In [57]: from patsy.contrasts import ContrastMatrix
....:
....: def _name_levels(prefix, levels):
....: return ["[%s%s]" % (prefix, level) for level in levels]
....:
In [58]: class Simple(object):
....: def _simple_contrast(self, levels):
....: nlevels = len(levels)
....: contr = -1./nlevels * np.ones((nlevels, nlevels-1))
....: contr[1:][np.diag_indices(nlevels-1)] = (nlevels-1.)/nlevels
....: return contr
....:
....: def code_with_intercept(self, levels):
....: contrast = np.column_stack((np.ones(len(levels)),
....: self._simple_contrast(levels)))
....: return ContrastMatrix(contrast, _name_levels("Simp.", levels))
....:
....: def code_without_intercept(self, levels):
....: contrast = self._simple_contrast(levels)
....: return ContrastMatrix(contrast, _name_levels("Simp.", levels[:-1]))
....:
File <tokenize>:13
def code_without_intercept(self, levels):
^
IndentationError: unindent does not match any outer indentation level
In [60]: mod = ols("write ~ C(race, Simple)", data=hsb2)
....: res = mod.fit()
....: print(res.summary())
....:
OLS Regression Results
==============================================================================
Dep.
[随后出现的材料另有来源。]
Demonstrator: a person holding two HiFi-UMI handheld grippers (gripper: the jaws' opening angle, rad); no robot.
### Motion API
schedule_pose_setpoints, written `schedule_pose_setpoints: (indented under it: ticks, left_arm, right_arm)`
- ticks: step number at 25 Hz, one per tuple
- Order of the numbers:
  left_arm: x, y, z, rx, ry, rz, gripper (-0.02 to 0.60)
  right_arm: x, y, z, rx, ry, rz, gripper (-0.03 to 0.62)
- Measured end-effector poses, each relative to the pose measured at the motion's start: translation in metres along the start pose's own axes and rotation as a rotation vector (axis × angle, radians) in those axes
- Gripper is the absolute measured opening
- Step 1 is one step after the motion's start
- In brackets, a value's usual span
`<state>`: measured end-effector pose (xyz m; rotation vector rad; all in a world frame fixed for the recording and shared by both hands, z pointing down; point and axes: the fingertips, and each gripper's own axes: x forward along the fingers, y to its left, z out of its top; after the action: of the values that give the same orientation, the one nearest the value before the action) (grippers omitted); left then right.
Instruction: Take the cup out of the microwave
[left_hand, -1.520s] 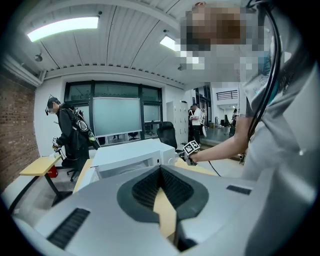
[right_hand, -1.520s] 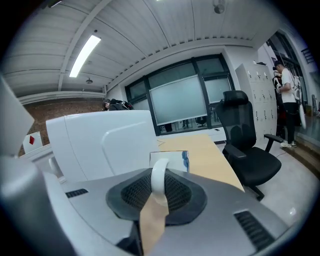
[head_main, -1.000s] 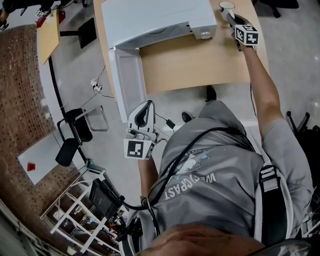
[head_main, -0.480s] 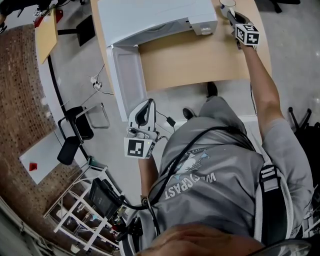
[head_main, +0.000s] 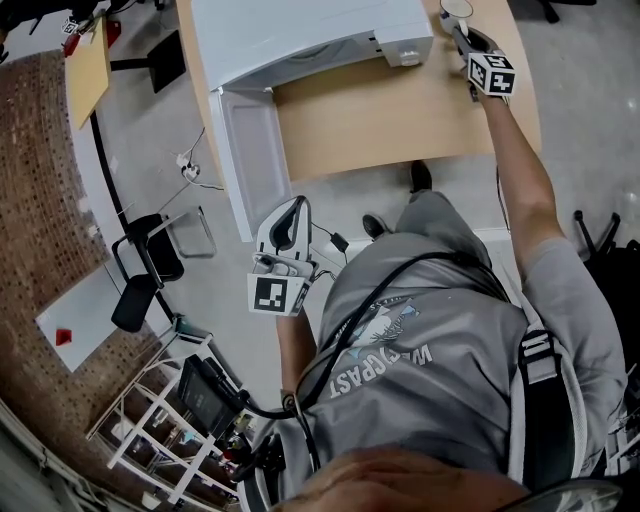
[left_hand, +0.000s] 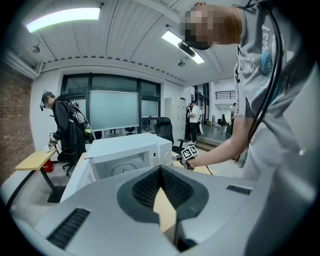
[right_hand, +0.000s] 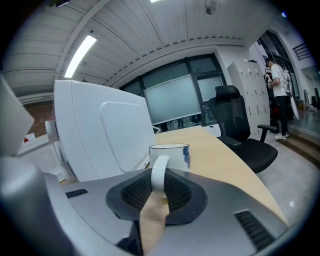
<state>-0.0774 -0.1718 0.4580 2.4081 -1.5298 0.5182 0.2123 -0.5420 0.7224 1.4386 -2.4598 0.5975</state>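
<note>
A white cup (head_main: 455, 9) with a dark rim stands upright at the far right of the wooden table (head_main: 400, 120), just right of the white microwave (head_main: 300, 35). My right gripper (head_main: 463, 30) is shut on its handle. In the right gripper view the handle (right_hand: 159, 175) sits pinched between the pads of the right gripper (right_hand: 159, 186), with the cup body (right_hand: 172, 154) beyond. The microwave door (head_main: 250, 150) hangs open, and the cavity (left_hand: 122, 167) shows only its turntable. My left gripper (head_main: 288, 215) is held near the person's body, off the table, jaws together and empty.
A black office chair (right_hand: 240, 130) stands past the table's right end. Another chair (head_main: 150, 260) and a white wire rack (head_main: 170, 420) are on the floor at left. A person in black (left_hand: 67, 130) stands by a small table (head_main: 90, 60) in the background.
Nothing has visibly changed apart from a slight shift of the head view; the right gripper keeps its hold on the cup's handle and the left stays still.
</note>
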Motion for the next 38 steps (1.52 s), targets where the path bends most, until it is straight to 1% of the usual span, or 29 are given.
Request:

Variable: write R-squared: 0.107
Model: OLS Adj. R-squared: 0.093
Method: Least Squares F-statistic: 7.833
Date: Thu, 03 Oct 2024 Prob (F-statistic): 5.78e-05
Time: 16:08:41 Log-Likelihood: -721.77
No. Observations: 200 AIC: 1452.
Df Residuals: 196 BIC: 1465.
Df Model: 3
Covariance Type: nonrobust
===========================================================================================
coef std err t P>|t| [0.025 0.975]
-------------------------------------------------------------------------------------------
Intercept 51.6784 0.982 52.619 0.000 49.741 53.615
C(race, Simple)[Simp.1] 11.5417 3.286 3.512 0.001 5.061 18.022
C(race, Simple)[Simp.2] 1.7417 2.732 0.637 0.525 -3.647 7.131
C(race, Simple)[Simp.3] 7.5968 1.989 3.820 0.000 3.675 11.519
==============================================================================
Omnibus: 10.487 Durbin-Watson: 1.779
Prob(Omnibus): 0.005 Jarque-Bera (JB): 11.031
Skew: -0.551 Prob(JB): 0.00402
Kurtosis: 2.670 Cond. No. 7.03
==============================================================================
Notes:
[1] Standard Errors assume that the covariance matrix of the errors is correctly specified.